● Your instructions:
Pictures in the material below are to be left out, and only the lines from the line with "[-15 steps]" up to and including the line with "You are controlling" are to be written out exactly.

===== Information shown

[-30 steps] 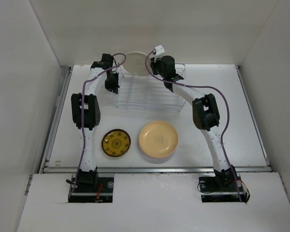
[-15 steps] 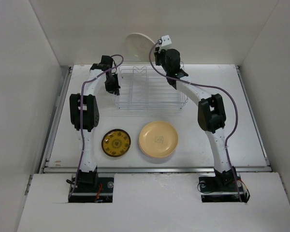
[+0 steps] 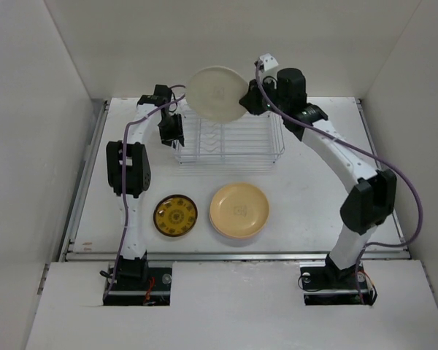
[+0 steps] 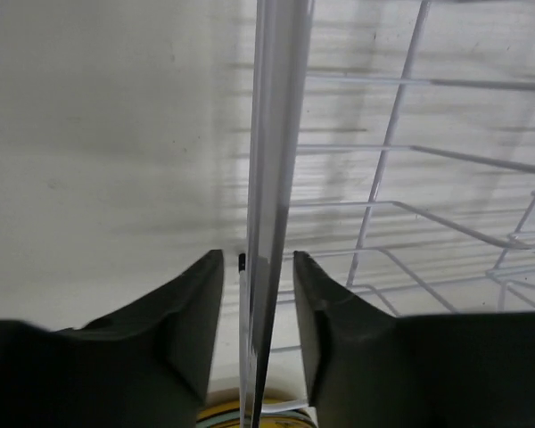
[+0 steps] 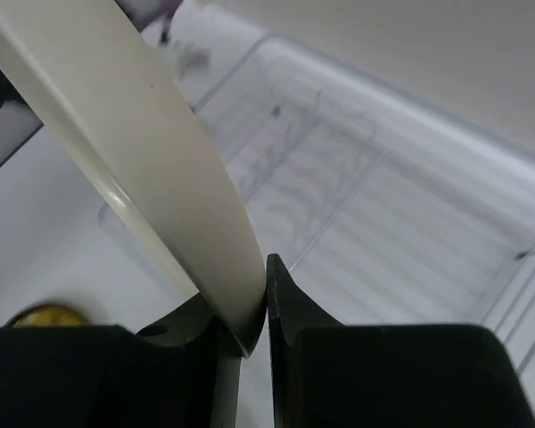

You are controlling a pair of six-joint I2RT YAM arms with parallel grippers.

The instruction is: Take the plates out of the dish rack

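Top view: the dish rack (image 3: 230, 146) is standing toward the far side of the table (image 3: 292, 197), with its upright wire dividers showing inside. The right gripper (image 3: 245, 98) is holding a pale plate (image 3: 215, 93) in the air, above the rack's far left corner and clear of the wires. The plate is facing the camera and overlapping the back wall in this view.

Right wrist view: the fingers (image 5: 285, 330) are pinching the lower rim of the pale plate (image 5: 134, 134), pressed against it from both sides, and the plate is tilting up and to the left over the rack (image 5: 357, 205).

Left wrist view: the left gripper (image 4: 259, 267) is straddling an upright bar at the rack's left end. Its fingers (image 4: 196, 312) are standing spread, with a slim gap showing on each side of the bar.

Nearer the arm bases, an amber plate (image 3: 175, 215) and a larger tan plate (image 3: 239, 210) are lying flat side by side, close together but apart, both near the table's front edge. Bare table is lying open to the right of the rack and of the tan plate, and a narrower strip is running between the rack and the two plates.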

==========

● Final answer:
[-15 steps] 
[+0 steps] 
[+0 steps] 
[+0 steps] 

You are controlling a pair of six-joint I2RT YAM arms with parallel grippers.

What was asked now has a complete answer.